- _WHAT NEEDS TO BE DONE_
Make an exact copy of the records, with the images left out.

Items from a dataset:
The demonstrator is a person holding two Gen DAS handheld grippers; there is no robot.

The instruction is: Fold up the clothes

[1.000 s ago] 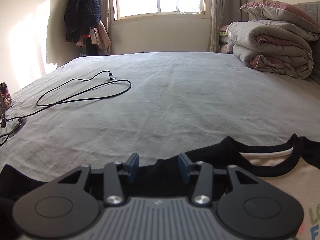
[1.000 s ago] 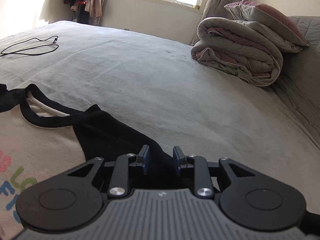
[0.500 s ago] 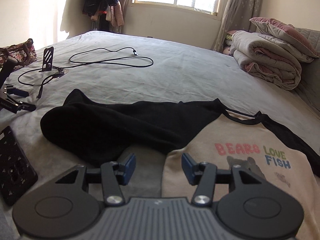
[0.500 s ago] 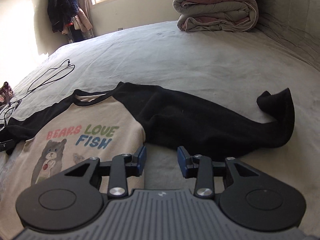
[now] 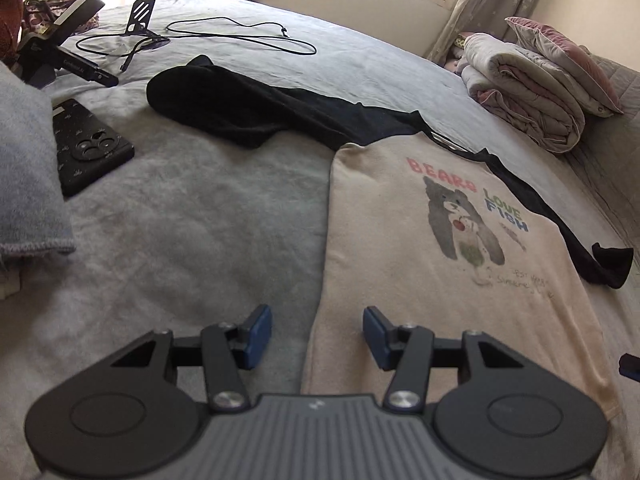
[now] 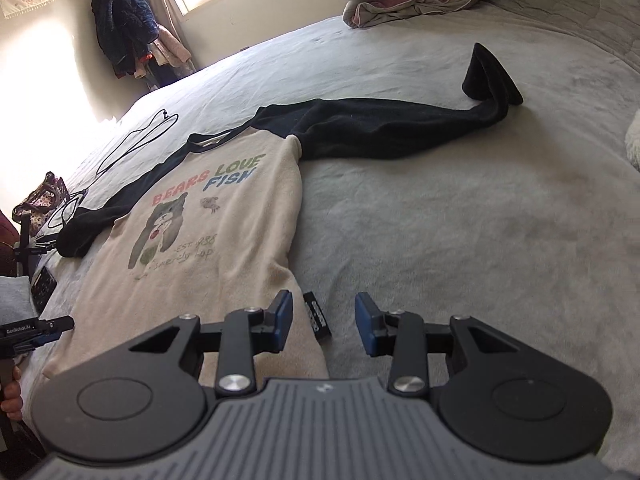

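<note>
Left gripper (image 5: 317, 336) hangs low over the near edge of the bed (image 5: 192, 216), jaws spread partway — nothing between the blue pads (image 5: 256, 334), nothing pinched. The left side seam of the sweatshirt (image 5: 400, 264) runs up right through the gap below it: one pad sits over bare grey bedcover, the other over cream fabric. Whether the tips touch the cloth cannot be told from here.

Over to the right gripper (image 6: 323, 322) — also spread partway, also empty. Its left pad hovers over the sweatshirt's lower right corner, its right pad over the bedcover. A small black bar (image 6: 317, 318) lies on the bed just beside the hem, showing in the gap between the pads, not gripped.

The sweatshirt lies flat and face-up along the near edge of the bed, bear print and "BEARS LOVE FISH" showing, collar pointing toward the far edge. Both black sleeves are flung outward: the left sleeve (image 5: 248, 108) bunches toward the left edge, the right sleeve (image 6: 400, 128) stretches toward the right edge with its cuff kinked up.

By the left edge lie a black phone (image 5: 90, 148) face-down, a black cable (image 5: 240, 38) looped on the cover and a small stand (image 5: 140, 16). A folded duvet (image 5: 532, 104) is stacked at the far right corner.
</note>
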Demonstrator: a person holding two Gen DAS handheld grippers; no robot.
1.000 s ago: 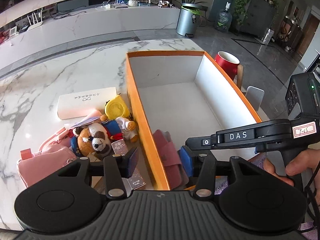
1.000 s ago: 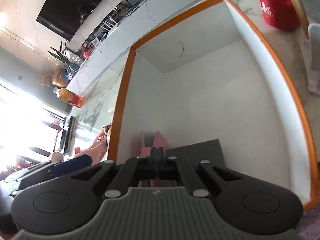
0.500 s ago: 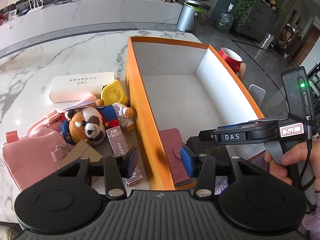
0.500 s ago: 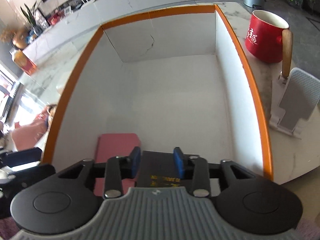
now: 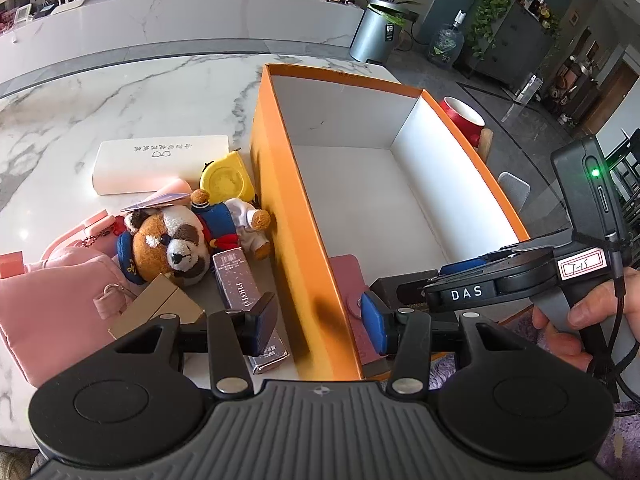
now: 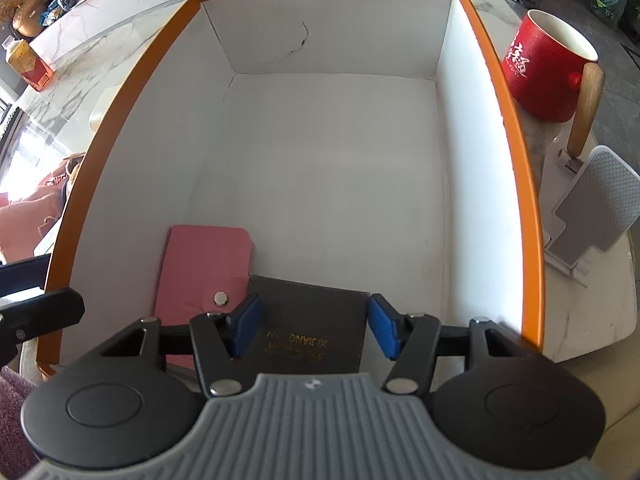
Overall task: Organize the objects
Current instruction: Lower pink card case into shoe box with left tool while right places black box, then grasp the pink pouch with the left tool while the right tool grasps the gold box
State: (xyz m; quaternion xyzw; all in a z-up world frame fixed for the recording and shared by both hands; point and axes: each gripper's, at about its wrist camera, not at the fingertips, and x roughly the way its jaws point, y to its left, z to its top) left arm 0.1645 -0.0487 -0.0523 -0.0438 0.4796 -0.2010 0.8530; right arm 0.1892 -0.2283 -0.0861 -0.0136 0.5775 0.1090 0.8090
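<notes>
A white marble table [image 5: 132,96] with grey veins carries everything, set in a bright room with a long marble counter [image 5: 168,12] behind it, a grey bin [image 5: 374,36] with a plant, and a water jug [image 5: 446,42] on the dark floor. The largest thing on the table is the orange box [image 5: 304,240], white inside, standing toward the table's right edge; on its floor at the near end lie a pink wallet [image 6: 204,264] with a snap and, touching it on the right, a black box [image 6: 310,328] printed in gold, of which "XIJIANG" can be read. Left of the orange box's wall sit a pink pouch [image 5: 52,312], a white case [image 5: 160,164] with dark characters too small to read, a plush bear [image 5: 180,240] in a blue sailor suit, a silver pack [image 5: 244,300] marked "PHOTO", a tan carton [image 5: 156,312] and a yellow tape measure [image 5: 226,182]. Beyond the box's right wall stand a red mug [image 6: 548,64] with white characters and a white stand [image 6: 592,208]. The right gripper [image 6: 314,330], labelled "DAS", hangs over the black box with its blue pads wide apart, wider than half a second ago, gripping nothing. The left gripper [image 5: 318,320] stays spread wide, straddling the orange wall, empty.
</notes>
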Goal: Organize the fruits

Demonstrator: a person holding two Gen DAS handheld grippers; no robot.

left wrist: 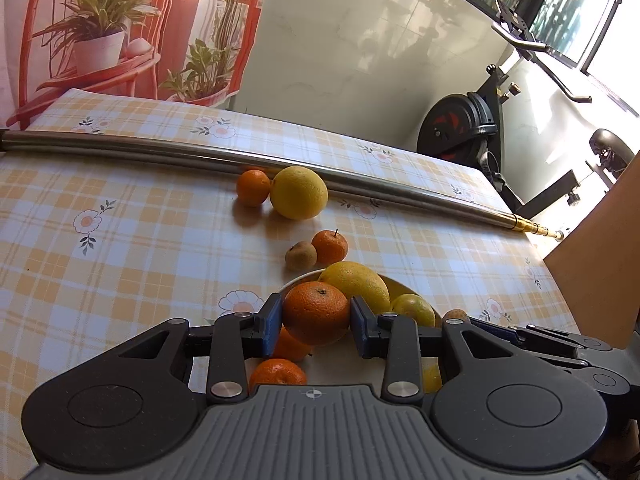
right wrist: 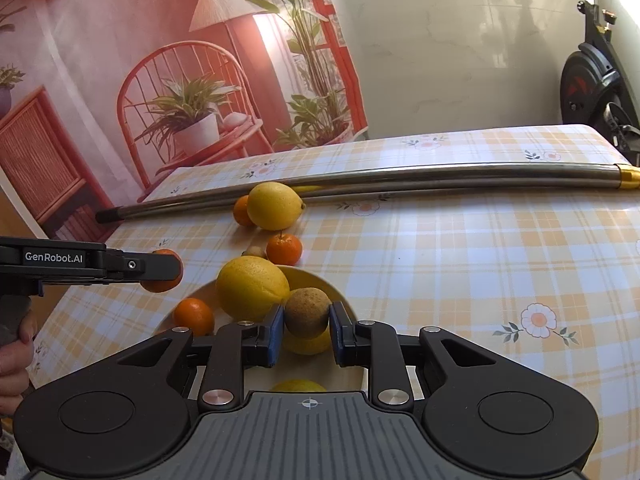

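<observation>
My left gripper (left wrist: 316,314) is shut on an orange mandarin (left wrist: 316,304), held above the left side of a white plate (left wrist: 298,279). From the right wrist view this gripper (right wrist: 162,271) enters from the left with the mandarin. My right gripper (right wrist: 307,316) is shut on a brown round fruit (right wrist: 307,310) over the plate (right wrist: 324,282). A big lemon (right wrist: 252,288), a mandarin (right wrist: 194,316) and other yellow fruit lie in the plate. Beyond it on the table sit a mandarin (left wrist: 329,246), a small brown fruit (left wrist: 301,256), a large lemon (left wrist: 298,192) and an orange (left wrist: 253,187).
A long metal pole (left wrist: 200,156) lies across the checked tablecloth (left wrist: 120,240) just behind the far fruit. A brown board (left wrist: 600,260) stands at the table's right edge, with an exercise bike (left wrist: 460,128) behind. A hand (right wrist: 12,356) holds the left gripper's handle.
</observation>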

- _RESPONSE TO THE TASK_
The demonstrator is a person holding two Gen DAS handheld grippers; there is no robot.

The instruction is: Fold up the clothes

[1.000 s ago] 
[1.000 s ago] 
[0.500 s ago] 
[0.500 s ago] 
[now] 
[now] 

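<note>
Left gripper (image 5: 317, 336) hangs low over the near edge of the bed (image 5: 192, 216), jaws spread partway — nothing between the blue pads (image 5: 256, 334), nothing pinched. The left side seam of the sweatshirt (image 5: 400, 264) runs up right through the gap below it: one pad sits over bare grey bedcover, the other over cream fabric. Whether the tips touch the cloth cannot be told from here.

Over to the right gripper (image 6: 323, 322) — also spread partway, also empty. Its left pad hovers over the sweatshirt's lower right corner, its right pad over the bedcover. A small black bar (image 6: 317, 318) lies on the bed just beside the hem, showing in the gap between the pads, not gripped.

The sweatshirt lies flat and face-up along the near edge of the bed, bear print and "BEARS LOVE FISH" showing, collar pointing toward the far edge. Both black sleeves are flung outward: the left sleeve (image 5: 248, 108) bunches toward the left edge, the right sleeve (image 6: 400, 128) stretches toward the right edge with its cuff kinked up.

By the left edge lie a black phone (image 5: 90, 148) face-down, a black cable (image 5: 240, 38) looped on the cover and a small stand (image 5: 140, 16). A folded duvet (image 5: 532, 104) is stacked at the far right corner.
</note>
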Demonstrator: a person holding two Gen DAS handheld grippers; no robot.
1.000 s ago: 
1.000 s ago: 
0.500 s ago: 
0.500 s ago: 
now: 
now: 
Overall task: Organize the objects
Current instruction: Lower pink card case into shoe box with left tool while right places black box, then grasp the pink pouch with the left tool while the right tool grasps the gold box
State: (xyz m; quaternion xyzw; all in a z-up world frame fixed for the recording and shared by both hands; point and axes: each gripper's, at about its wrist camera, not at the fingertips, and x roughly the way its jaws point, y to its left, z to its top) left arm 0.1645 -0.0487 -0.0523 -0.0438 0.4796 -0.2010 0.8530; right arm 0.1892 -0.2283 -0.0861 -0.0136 0.5775 0.1090 0.8090
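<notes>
A white marble table [image 5: 132,96] with grey veins carries everything, set in a bright room with a long marble counter [image 5: 168,12] behind it, a grey bin [image 5: 374,36] with a plant, and a water jug [image 5: 446,42] on the dark floor. The largest thing on the table is the orange box [image 5: 304,240], white inside, standing toward the table's right edge; on its floor at the near end lie a pink wallet [image 6: 204,264] with a snap and, touching it on the right, a black box [image 6: 310,328] printed in gold, of which "XIJIANG" can be read. Left of the orange box's wall sit a pink pouch [image 5: 52,312], a white case [image 5: 160,164] with dark characters too small to read, a plush bear [image 5: 180,240] in a blue sailor suit, a silver pack [image 5: 244,300] marked "PHOTO", a tan carton [image 5: 156,312] and a yellow tape measure [image 5: 226,182]. Beyond the box's right wall stand a red mug [image 6: 548,64] with white characters and a white stand [image 6: 592,208]. The right gripper [image 6: 314,330], labelled "DAS", hangs over the black box with its blue pads wide apart, wider than half a second ago, gripping nothing. The left gripper [image 5: 318,320] stays spread wide, straddling the orange wall, empty.
</notes>
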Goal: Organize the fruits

Demonstrator: a person holding two Gen DAS handheld grippers; no robot.

left wrist: 
right wrist: 

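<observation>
My left gripper (left wrist: 316,314) is shut on an orange mandarin (left wrist: 316,304), held above the left side of a white plate (left wrist: 298,279). From the right wrist view this gripper (right wrist: 162,271) enters from the left with the mandarin. My right gripper (right wrist: 307,316) is shut on a brown round fruit (right wrist: 307,310) over the plate (right wrist: 324,282). A big lemon (right wrist: 252,288), a mandarin (right wrist: 194,316) and other yellow fruit lie in the plate. Beyond it on the table sit a mandarin (left wrist: 329,246), a small brown fruit (left wrist: 301,256), a large lemon (left wrist: 298,192) and an orange (left wrist: 253,187).
A long metal pole (left wrist: 200,156) lies across the checked tablecloth (left wrist: 120,240) just behind the far fruit. A brown board (left wrist: 600,260) stands at the table's right edge, with an exercise bike (left wrist: 460,128) behind. A hand (right wrist: 12,356) holds the left gripper's handle.
</observation>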

No more work is left in this exercise.